Your task: Please repeat the lines below, exactly and only, from the one that holds "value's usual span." through the one that holds "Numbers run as".

Material supplied:
******************************

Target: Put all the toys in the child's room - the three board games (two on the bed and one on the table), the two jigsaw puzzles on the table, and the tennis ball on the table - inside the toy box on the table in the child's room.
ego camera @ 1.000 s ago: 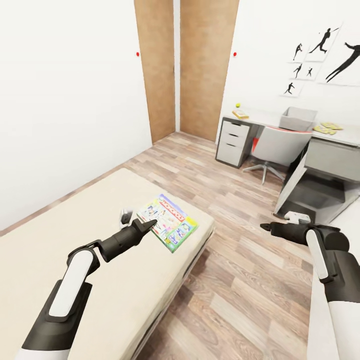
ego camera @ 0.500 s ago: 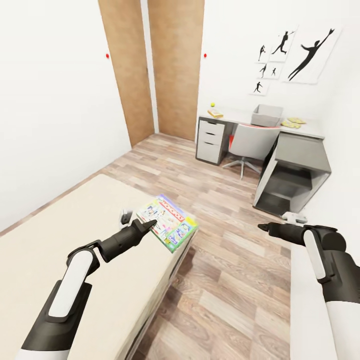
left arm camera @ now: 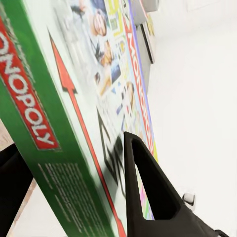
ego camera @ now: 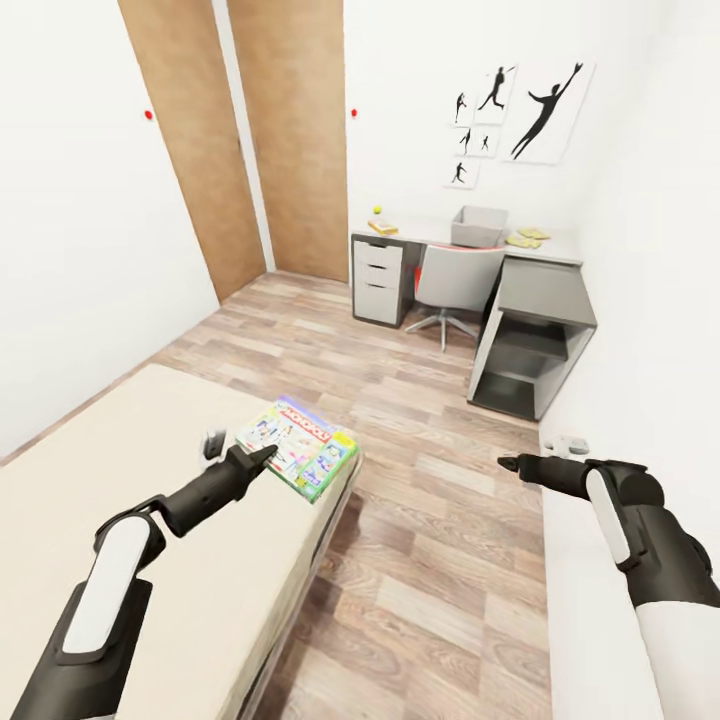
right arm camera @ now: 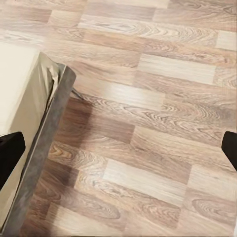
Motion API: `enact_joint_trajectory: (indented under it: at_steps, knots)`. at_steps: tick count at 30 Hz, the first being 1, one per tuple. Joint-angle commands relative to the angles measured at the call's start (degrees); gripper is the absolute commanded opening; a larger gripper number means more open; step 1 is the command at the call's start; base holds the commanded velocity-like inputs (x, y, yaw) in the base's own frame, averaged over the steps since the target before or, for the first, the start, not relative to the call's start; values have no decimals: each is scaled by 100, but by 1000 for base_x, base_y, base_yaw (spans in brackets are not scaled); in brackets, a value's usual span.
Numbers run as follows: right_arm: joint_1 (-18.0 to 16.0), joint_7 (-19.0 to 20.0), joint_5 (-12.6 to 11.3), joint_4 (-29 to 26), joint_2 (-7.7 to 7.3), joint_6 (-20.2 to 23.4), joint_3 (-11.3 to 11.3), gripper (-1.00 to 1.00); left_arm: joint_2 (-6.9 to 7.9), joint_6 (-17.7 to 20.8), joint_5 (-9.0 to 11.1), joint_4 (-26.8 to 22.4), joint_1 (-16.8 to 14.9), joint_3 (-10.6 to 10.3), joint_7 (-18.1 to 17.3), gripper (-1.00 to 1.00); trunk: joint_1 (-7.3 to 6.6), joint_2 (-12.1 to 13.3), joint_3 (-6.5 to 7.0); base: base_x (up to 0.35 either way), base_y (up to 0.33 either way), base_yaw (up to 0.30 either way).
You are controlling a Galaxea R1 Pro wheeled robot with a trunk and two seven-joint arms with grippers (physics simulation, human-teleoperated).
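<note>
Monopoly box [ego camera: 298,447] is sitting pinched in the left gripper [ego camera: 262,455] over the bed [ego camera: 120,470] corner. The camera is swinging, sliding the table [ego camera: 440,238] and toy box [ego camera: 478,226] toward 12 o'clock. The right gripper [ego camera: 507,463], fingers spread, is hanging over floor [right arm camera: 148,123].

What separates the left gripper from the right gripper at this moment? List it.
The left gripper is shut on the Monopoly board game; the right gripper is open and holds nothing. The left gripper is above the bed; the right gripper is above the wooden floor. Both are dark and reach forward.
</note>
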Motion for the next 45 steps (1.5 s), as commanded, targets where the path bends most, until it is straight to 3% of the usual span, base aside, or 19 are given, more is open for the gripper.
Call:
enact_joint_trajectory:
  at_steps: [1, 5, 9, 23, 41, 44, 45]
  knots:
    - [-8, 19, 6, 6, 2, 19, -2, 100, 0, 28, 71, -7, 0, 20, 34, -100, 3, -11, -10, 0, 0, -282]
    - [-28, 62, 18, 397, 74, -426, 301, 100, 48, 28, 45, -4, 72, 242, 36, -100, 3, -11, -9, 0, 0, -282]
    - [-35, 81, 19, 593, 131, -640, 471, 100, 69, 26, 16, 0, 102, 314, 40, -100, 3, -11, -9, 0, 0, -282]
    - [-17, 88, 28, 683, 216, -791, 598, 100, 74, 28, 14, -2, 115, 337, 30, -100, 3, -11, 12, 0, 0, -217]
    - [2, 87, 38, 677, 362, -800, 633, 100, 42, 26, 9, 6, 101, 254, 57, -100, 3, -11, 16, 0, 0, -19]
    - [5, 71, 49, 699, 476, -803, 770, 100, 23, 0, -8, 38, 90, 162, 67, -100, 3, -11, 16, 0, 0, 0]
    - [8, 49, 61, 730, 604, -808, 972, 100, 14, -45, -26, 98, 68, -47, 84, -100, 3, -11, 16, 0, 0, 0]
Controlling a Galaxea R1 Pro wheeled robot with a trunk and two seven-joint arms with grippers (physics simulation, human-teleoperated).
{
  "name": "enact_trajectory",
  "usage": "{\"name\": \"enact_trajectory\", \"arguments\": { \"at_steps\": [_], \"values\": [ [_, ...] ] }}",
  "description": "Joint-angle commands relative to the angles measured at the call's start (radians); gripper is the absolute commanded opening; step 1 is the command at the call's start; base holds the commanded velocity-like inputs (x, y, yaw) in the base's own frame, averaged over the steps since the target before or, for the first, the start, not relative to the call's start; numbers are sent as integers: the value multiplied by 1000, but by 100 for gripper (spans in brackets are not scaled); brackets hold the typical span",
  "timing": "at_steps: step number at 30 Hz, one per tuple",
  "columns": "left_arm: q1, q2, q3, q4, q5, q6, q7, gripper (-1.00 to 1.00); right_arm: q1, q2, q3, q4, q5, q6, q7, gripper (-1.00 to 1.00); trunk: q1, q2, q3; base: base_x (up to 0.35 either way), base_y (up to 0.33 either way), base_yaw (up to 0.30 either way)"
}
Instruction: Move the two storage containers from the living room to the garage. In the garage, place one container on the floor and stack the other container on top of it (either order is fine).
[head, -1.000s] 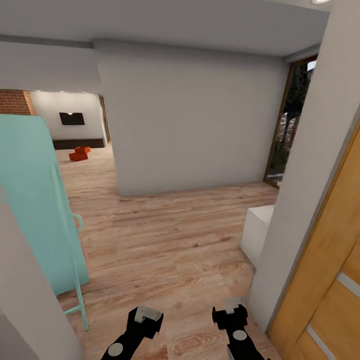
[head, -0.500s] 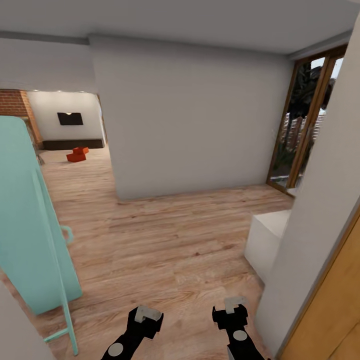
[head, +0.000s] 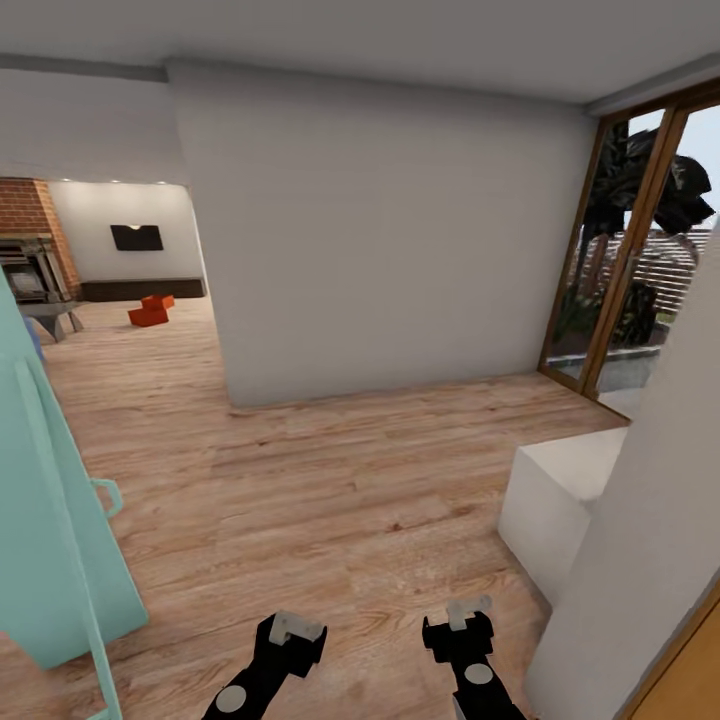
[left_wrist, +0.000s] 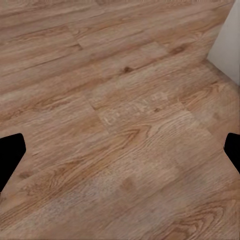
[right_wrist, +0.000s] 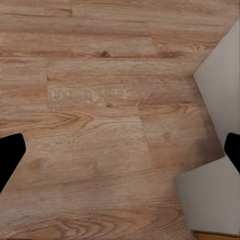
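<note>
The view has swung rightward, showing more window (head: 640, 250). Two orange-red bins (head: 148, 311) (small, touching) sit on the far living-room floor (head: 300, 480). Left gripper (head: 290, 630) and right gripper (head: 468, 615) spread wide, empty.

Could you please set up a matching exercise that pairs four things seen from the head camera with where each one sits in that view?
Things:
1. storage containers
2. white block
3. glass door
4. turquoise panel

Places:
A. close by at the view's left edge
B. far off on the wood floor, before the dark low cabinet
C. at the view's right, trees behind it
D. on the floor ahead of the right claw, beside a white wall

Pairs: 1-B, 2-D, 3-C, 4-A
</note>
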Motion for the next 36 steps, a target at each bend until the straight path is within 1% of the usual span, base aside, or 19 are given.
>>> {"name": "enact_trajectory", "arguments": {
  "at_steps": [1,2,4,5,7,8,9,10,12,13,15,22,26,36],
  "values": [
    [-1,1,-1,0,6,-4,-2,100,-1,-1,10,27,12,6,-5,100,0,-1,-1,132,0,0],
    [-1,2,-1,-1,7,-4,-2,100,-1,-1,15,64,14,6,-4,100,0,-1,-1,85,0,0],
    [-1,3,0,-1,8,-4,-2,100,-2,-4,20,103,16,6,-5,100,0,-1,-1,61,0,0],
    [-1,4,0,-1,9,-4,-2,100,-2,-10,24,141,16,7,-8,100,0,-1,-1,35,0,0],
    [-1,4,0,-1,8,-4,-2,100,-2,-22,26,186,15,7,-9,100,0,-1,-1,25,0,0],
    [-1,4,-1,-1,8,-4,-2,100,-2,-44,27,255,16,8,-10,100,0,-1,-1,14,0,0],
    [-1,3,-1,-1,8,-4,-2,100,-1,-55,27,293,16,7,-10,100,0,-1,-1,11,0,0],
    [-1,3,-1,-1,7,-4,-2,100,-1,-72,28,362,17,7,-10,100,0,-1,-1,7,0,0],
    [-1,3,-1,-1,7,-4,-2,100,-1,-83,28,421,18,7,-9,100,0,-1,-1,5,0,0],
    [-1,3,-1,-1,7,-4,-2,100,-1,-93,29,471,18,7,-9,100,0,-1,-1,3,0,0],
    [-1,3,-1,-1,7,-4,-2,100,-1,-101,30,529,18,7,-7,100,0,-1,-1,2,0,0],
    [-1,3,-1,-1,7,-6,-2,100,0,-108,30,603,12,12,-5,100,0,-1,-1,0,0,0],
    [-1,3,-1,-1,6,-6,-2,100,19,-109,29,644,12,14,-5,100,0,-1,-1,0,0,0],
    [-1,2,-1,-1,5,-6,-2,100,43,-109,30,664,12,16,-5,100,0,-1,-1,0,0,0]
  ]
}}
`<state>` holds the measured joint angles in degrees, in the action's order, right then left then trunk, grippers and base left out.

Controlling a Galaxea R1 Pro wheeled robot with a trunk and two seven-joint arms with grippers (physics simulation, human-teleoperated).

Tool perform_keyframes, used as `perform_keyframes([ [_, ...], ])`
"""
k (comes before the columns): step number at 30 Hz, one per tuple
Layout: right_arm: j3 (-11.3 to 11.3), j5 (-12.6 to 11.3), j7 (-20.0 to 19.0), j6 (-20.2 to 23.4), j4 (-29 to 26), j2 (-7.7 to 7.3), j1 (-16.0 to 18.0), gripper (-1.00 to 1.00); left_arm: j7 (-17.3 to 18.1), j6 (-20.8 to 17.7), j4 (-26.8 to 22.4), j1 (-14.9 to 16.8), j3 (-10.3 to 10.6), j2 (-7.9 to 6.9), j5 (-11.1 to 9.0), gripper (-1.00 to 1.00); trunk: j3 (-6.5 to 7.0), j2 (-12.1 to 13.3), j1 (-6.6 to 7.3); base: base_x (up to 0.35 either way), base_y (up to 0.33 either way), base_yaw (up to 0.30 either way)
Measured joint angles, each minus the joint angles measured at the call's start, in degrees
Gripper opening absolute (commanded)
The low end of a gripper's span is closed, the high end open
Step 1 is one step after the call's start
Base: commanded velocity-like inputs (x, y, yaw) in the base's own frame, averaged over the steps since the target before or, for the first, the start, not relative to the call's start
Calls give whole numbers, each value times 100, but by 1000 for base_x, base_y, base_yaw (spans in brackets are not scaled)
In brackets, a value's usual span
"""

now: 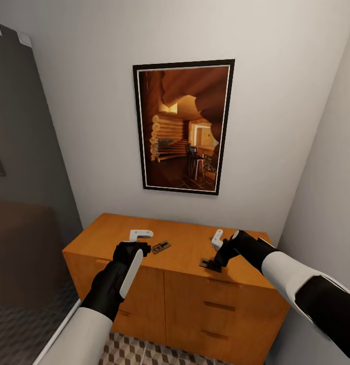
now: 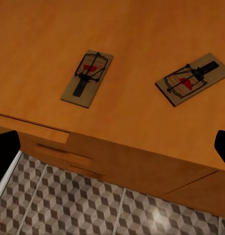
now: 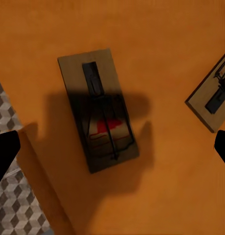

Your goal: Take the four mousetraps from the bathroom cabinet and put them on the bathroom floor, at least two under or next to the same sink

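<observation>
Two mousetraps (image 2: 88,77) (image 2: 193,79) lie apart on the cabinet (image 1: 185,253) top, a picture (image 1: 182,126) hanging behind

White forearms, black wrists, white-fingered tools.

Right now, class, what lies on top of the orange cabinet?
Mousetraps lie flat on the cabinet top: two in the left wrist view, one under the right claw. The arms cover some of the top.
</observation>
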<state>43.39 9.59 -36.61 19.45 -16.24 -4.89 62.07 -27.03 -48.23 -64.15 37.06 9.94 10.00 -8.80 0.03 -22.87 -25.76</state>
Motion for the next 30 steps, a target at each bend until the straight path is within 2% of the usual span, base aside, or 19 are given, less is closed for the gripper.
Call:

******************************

Task answer:
Motion API: `enact_joint_trajectory: (indented under it: at_steps, knots)`. at_steps: tick count at 30 Hz, the first being 1, one per tuple. Joint-angle commands relative to the angles measured at the call's start (degrees); gripper is the absolute commanded opening; a larger gripper number means more open; step 1 is the command at the call's start; base holds the commanded velocity-like inputs (x, y, yaw) in the base's own frame, averaged over the steps since the target before or, for the first, the start, not relative to the call's start; values have no decimals: each is scaled by 100, but by 1000 for base_x, base_y, base_yaw (spans in brackets are not scaled); in brackets, a value's usual span.
Numbers run as follows: right_arm: joint_1 (-18.0 to 16.0), joint_7 (-19.0 to 20.0), joint_5 (-12.6 to 11.3), joint_4 (-29 to 26), joint_2 (-7.7 to 7.3), joint_6 (-20.2 to 23.4), joint_3 (-11.3 to 11.3), gripper (-1.00 to 1.00); left_arm: joint_2 (-6.9 to 7.9), joint_6 (-17.7 to 20.8), joint_5 (-9.0 to 11.1), joint_4 (-26.8 to 22.4), joint_1 (-16.8 to 14.9), joint_3 (-10.6 to 10.3), joint_7 (-18.1 to 17.3), gripper (-1.00 to 1.00); trunk: joint_1 (-7.3 to 6.6), joint_2 (-12.1 to 13.3), joint_3 (-6.5 to 7.0); base: base_x (up to 0.35 either way), base_y (up to 0.33 either way), base_yaw (up to 0.30 either way).

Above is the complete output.